Ma subito dopo le prime battute del cupo ed incisivo tema di Scarpia con cui s'inizia l'opera, un clamore di voci dal fondo del teatro allarma il direttore. Si turba. Non capisce. Il clamore s'intensifica. Egli pensa se debba o no interrompere e attaccare la Marcia Reale. Si decide. Ferma l'orchestra. Ricade il velario. Nello stesso momento due baffoni neri si chinano su lui seduto e quasi lo sfiorano. Ai due baffi è attaccato il commissario che, rapido, sussurra: «Niente, niente, Maestro… Sono i ritardatari che protestano perché non possono entrare. Il pubblico protesta contro i ritardatari… Non si tratta della bomba… Aspettiamo un momento che si calmino… Poi riprendiamo».

Passan dieci minuti e finalmente il silenzio si ristabilisce, la tela si rialza, appare il sagrista, entra Cavaradossi… Recondite armonie… Scoppiano, al posto della bomba, i primi applausi fragorosi. E l'opera procede indisturbata e acclamata. Puccini appare dopo ogni atto fra gli interpreti: Mugnone è raggiante. Dopo il primo atto gli racconta del pericolo che incombeva, dei sudori freddi che aveva quando ha fermato l'orchestra.

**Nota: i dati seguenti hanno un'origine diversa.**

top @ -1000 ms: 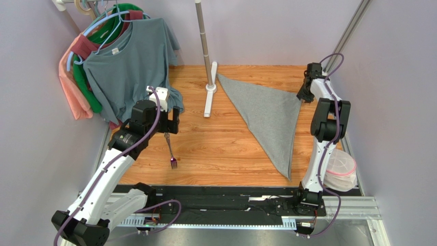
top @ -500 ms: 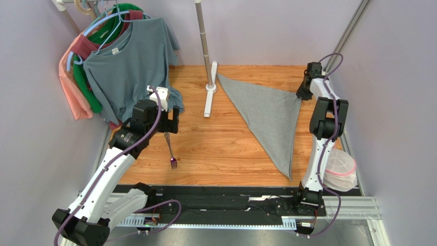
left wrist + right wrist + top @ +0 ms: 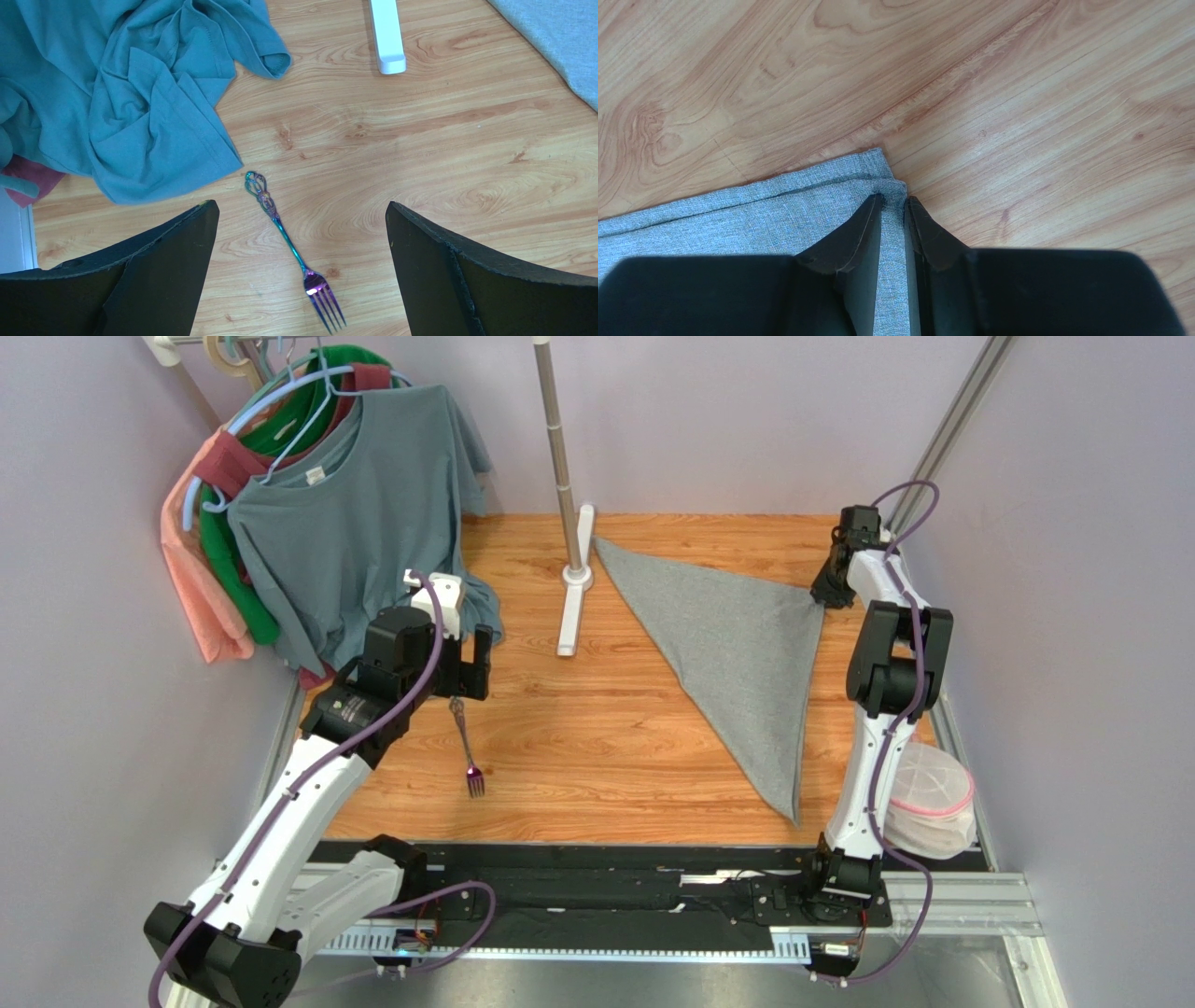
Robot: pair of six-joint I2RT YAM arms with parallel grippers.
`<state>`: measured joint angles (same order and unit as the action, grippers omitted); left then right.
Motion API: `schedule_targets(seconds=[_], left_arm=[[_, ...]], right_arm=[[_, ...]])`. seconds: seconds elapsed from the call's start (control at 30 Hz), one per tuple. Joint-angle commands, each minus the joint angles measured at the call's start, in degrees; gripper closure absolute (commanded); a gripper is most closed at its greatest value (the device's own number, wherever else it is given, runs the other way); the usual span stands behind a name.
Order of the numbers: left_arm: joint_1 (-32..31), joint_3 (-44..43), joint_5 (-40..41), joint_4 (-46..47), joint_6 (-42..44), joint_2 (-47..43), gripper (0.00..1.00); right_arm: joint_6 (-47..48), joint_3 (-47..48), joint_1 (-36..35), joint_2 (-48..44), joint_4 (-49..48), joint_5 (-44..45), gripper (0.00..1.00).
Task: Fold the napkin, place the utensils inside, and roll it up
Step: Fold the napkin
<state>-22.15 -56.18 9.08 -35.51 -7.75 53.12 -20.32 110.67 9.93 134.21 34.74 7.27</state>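
Observation:
The grey napkin lies folded into a triangle on the right half of the wooden table. My right gripper is shut on its far right corner, and the cloth shows pinched between the jaws of that gripper. The slim iridescent fork lies on the bare wood at the left, tines toward the near edge. My left gripper hovers open above it. In the left wrist view the fork lies between the wide-apart jaws of the gripper, not touched.
A blue-grey T-shirt and other shirts hang at the far left, with a hem draped on the table next to the fork. A pole on a white base stands at the back centre. A mesh container sits by the right arm.
My right gripper has shifted very slightly with the napkin corner in it. The left gripper and the fork stay as they were.

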Motion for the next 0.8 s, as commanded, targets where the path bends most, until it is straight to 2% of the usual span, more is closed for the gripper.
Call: schedule_targets(seconds=[0.0, 0.17, 0.4, 0.77], left_arm=[[-0.26, -1.56, -0.56, 1.05, -0.34, -0.12, 0.02], [-0.26, -1.56, -0.47, 1.05, -0.34, -0.13, 0.02], [-0.35, -1.65, -0.91, 1.14, -0.34, 0.49, 0.02], [-0.26, -1.56, -1.08, 1.05, -0.34, 1.02, 0.02]], right_arm=[[0.1, 1.3, 0.53, -1.32, -2.84, 0.29, 0.82], [0.54, 0.51, 0.53, -1.76, -3.36, 0.73, 0.91], [2.21, -0.9, 0.17, -3.96, -5.82, 1.17, 0.96], [5.2, 0.16, -0.62, -3.7, -9.34, 0.56, 0.96]])
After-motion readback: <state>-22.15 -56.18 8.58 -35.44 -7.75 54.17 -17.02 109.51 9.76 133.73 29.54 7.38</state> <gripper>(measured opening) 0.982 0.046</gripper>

«Anch'io sudavo freddo» dice Puccini «quando tu hai attaccato.»

«Ma allora tu sapevi?»

«No. Non sapevo niente… Io sudavo per l'opera, che si sa come parte e non si sa mai come arriva.»

All'indomani la critica romana non fa le temute rappresaglie. Non è entusiastica, ma nemmeno aggressiva. Mette in rilievo i punti più salienti del successo. Trova che

il difetto originario del dramma a tinte troppo forti e scarso di elemento psicologico rimane visibile ostacolo a una libera esplicazione della fantasia musicale di Giacomo Puccini. Ed è forse questo il punto debole della sua Tosca.

Ma questa debolezza si rinforzò col ricostituente di venti repliche a teatri esauriti. Poi Floria fece fagotto e lasciò Roma. Corse a Civitavecchia col lasciapassare tolto a Scarpia cadavere, si imbarcò su quella tale tartana, e «via per il mare, libera», fece il giro del mondo.

Ad oltre quarant'anni di distanza, il suo giro continua.